You have 1,500 words.
1. Mental Statism
Defend or attack mental statism. If you choose to defend mental statism, you need to consider the strongest objections you can think of. Many think that the most damning objection is the Deceived Businessman. If you choose to attack mental statism, then you need to present the strongest objections you can think of and consider possible replies. You should also probably have an objection to Kagan's defense of mental statism.
2. Subjective Desire Satisfactionism
Evaluate Heathwood's formulation of Subjective Desire Satisfactionism. You might want to consider whether the reference to desire is superfluous, as Sumner might argue. Alternatively you might take issue with the formulation: "the value for the subject of [. . .] a subjective desire satisfaction is equal to the amount of the desire satisfied" (p.548). If you choose to defend the theory, you should respond to the problem that the intensity of desire frequently does not equal the intensity of satisfaction. If it is the satisfaction that counts, why isn't it the intensity of the satisfaction. If it's the intensity of the satisfaction, then why bring in desire at all? If it is the desire that counts, then why do we need the satisfaction?
3. Posthumous Harms
Evaluate Pitchers's argument for the possibility of posthumous harm. You might want to give him the assumption of desire-satisfactionism. But you could still question whether his version is restricted enough. What's the difference between desires that we no longer have, desires that we do have, and desires that we don't have because we are dead? Is Pitcher's account plausible? Why or why not?

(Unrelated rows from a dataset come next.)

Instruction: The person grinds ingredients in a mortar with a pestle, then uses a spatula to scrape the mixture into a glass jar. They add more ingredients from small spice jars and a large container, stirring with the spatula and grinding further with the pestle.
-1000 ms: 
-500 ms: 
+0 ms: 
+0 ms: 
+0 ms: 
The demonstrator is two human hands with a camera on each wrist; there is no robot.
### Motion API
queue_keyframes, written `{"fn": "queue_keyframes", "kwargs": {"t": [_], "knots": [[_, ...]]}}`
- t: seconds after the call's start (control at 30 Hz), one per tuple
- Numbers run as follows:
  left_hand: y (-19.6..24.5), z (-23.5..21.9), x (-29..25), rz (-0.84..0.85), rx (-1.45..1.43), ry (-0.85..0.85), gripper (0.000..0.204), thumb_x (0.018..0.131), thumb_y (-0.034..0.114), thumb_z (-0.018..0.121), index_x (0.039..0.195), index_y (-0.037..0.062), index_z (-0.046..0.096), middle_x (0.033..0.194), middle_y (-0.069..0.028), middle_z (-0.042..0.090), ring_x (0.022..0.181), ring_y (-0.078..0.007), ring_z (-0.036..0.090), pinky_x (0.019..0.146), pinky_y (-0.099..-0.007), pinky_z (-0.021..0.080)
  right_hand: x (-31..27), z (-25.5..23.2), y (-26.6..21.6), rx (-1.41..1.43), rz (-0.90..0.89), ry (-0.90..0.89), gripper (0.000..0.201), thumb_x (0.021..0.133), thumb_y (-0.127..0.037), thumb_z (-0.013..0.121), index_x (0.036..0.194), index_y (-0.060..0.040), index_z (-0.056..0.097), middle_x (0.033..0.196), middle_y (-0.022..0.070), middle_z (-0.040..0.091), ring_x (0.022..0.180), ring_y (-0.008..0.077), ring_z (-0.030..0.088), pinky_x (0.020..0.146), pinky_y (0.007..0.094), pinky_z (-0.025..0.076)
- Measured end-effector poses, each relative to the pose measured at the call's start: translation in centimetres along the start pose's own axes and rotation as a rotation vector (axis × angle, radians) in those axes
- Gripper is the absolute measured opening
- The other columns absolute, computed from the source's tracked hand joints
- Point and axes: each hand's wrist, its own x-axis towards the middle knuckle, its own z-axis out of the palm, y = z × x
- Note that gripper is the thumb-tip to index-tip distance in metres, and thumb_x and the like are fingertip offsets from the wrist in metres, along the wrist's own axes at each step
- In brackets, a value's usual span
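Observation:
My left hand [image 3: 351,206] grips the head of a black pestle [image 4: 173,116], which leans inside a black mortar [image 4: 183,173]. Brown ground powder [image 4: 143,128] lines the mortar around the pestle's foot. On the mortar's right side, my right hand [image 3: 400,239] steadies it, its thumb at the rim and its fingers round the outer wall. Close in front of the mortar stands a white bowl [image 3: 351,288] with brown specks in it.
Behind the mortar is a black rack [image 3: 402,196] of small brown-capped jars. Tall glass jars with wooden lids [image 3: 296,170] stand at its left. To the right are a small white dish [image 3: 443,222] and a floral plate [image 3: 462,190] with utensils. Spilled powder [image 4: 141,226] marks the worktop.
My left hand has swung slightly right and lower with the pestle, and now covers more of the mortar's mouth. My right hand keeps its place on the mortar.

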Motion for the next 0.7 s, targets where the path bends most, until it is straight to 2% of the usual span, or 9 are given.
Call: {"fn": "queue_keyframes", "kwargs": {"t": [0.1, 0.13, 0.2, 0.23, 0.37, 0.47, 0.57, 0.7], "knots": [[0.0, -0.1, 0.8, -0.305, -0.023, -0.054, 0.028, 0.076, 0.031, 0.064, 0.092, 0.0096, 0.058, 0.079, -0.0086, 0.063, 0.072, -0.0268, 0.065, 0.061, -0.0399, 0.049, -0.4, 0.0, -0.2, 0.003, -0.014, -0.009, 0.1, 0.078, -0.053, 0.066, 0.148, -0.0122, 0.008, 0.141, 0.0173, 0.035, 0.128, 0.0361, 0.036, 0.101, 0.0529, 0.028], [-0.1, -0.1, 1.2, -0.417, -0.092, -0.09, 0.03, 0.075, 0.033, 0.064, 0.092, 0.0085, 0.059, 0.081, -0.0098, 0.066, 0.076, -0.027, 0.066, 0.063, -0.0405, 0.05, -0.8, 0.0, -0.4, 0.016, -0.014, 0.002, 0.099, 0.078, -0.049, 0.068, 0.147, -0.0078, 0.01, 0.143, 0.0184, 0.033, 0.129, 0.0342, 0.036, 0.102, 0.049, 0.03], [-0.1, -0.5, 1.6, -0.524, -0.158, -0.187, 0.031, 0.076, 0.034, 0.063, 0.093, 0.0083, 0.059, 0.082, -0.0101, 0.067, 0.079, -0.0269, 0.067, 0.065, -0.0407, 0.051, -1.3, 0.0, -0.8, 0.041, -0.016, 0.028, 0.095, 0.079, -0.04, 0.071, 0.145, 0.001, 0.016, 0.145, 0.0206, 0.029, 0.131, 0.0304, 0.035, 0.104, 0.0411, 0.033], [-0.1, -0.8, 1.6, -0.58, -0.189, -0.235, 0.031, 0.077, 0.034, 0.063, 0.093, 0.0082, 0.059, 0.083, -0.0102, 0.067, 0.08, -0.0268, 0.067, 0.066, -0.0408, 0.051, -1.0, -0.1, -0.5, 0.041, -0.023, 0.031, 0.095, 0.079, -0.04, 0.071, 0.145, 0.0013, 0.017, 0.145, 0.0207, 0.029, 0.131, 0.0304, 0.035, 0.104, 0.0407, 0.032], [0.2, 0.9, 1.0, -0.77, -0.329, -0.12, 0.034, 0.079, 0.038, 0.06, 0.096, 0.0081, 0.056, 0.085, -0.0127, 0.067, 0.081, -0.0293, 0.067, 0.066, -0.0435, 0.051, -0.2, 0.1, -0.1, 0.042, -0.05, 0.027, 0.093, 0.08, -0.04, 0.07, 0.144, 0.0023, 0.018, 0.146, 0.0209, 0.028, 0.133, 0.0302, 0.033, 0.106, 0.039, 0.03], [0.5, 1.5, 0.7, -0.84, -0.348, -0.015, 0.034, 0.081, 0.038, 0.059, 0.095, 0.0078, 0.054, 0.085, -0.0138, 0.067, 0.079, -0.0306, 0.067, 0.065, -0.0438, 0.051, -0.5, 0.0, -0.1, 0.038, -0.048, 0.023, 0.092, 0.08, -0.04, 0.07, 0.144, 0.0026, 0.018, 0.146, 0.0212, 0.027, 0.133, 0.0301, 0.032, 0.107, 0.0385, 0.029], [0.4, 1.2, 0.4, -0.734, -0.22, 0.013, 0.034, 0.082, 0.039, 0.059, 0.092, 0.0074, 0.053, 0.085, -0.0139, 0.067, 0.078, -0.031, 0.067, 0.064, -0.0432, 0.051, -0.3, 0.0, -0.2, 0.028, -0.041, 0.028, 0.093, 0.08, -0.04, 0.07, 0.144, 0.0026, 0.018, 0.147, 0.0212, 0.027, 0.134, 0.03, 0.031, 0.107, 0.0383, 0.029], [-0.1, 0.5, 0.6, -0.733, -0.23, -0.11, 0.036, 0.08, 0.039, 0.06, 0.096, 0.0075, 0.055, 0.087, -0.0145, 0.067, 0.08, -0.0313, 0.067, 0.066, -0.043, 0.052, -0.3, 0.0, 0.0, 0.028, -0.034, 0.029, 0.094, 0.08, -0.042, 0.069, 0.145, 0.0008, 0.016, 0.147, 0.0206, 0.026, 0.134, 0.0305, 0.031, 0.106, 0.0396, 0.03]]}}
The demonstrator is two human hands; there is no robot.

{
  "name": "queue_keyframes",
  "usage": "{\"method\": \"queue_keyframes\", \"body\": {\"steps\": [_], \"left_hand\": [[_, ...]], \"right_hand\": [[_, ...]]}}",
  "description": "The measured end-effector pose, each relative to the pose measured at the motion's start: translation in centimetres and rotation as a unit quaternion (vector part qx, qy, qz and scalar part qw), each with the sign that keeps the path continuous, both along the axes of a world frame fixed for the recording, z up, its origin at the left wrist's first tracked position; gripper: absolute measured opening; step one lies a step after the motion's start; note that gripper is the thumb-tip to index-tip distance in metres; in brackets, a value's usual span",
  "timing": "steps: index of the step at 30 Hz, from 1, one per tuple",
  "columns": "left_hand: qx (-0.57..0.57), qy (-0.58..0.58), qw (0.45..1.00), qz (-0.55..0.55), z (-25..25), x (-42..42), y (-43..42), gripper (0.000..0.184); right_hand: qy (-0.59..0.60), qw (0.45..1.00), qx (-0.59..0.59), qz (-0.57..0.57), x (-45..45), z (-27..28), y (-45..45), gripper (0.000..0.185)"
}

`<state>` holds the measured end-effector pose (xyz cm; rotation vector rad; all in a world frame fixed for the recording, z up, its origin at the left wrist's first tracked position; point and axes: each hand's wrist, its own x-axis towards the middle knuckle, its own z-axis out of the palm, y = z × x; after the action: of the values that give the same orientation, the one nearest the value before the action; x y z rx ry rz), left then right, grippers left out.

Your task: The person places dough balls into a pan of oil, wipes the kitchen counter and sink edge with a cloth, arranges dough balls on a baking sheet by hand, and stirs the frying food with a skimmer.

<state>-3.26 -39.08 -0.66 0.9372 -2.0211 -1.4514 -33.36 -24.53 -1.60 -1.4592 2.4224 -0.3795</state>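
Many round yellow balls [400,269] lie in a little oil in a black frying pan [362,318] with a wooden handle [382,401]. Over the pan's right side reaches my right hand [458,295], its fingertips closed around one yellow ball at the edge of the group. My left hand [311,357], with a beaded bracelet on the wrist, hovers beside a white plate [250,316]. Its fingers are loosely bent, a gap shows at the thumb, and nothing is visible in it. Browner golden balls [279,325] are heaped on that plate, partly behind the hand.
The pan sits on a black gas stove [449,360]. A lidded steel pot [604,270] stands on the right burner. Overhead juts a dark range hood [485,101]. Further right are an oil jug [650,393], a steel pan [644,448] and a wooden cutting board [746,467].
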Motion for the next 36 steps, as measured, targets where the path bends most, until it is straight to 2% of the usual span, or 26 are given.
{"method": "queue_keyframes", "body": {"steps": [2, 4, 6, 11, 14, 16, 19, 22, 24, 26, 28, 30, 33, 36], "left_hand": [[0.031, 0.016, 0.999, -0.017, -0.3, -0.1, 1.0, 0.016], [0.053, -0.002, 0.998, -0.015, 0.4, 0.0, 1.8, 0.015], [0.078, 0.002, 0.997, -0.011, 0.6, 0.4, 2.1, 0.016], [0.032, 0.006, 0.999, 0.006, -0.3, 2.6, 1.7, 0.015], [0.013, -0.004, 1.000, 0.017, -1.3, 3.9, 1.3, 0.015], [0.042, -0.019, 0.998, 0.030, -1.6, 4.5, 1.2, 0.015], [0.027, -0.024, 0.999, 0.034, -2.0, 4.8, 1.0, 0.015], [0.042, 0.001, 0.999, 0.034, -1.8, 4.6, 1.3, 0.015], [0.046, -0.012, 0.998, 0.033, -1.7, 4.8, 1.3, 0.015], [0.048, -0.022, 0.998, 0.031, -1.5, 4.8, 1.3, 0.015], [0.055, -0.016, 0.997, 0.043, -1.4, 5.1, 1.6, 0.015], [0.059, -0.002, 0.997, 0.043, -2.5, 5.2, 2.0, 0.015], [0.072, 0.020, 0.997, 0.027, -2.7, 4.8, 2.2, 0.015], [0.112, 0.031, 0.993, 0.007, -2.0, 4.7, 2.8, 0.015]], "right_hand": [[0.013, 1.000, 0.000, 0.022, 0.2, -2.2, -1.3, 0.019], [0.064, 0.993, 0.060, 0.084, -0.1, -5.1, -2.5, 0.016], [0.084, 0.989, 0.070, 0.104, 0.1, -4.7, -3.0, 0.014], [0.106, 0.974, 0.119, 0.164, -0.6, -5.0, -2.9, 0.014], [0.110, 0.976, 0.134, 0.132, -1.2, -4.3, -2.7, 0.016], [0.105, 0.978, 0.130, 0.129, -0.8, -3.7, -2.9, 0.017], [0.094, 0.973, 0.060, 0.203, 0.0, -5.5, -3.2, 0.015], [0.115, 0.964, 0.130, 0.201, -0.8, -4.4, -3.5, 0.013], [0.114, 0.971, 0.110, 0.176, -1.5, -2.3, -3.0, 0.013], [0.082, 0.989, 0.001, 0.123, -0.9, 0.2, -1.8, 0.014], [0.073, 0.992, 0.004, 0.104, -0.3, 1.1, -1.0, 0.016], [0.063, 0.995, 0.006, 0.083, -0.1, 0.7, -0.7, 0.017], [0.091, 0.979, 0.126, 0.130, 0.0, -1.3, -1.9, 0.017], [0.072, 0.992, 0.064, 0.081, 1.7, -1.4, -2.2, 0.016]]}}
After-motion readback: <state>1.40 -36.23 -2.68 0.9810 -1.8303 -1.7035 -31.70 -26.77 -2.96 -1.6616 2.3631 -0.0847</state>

4. Welfare and the Meaning of Life
Wolf argues that meaning is a non-derivative aspect of well-being. Evaluate her argument. This requires that you explain her theory of meaning. But that should not be the focus of your answer. I want you to evaluate her argument for the claim that meaning is constitutive of well-being. Does she offer an argument? Why shouldn't we think that meaning, or rather the perception of meaning, is merely derivatively good?
5. Stranger on the Train
Evaluate Parfit's suggestion for how desire-satisfactionism should restrict the desires that count in order to get around the problem of the "Stranger on the Train." Parfit says that the stranger's recovery is a mere "Cambridge Change." What might this mean? In "The Limits of Well-Being", Kagan considers a few ways in which one might be more specific about the changes that count. His conclusion is radically at odds with Parfit's. Can the effect of one's parenting on the live of one's children make a difference to our well-being after we are dead and gone?
6. Authentic Happiness
Evaluate Sumner's theory of well-being.
Note: In order to evaluate a theory, you must first explain the theory. When explaining a counter-example to a definition, you need to specify whether the example shows that a proposed condition is not necessary, not sufficient, or neither. If you are evaluating an argument, you need to build up the argument and then show where it might go wrong. To build up an argument, you must do more than merely offer a formalization. You must explain the argument. Typically, showing where an argument goes wrong will require arguing that one of the premises is false. Be sure to consider obvious, compelling replies to your objections. If you think an argument is good, then you will need to defend it against the strongest objections that you can think of.
The exam should be in total no more than 1,500 words. This is approximately 5 pages double-spaced with Arial 12 point font.
The paper must be typed. It should be double spaced. It should have one inch margins. You should use a 12 point font. I prefer Arial, since it is easy to read. Please follow the general paper and exam instructions under the "course documents / writing" section on Blackboard.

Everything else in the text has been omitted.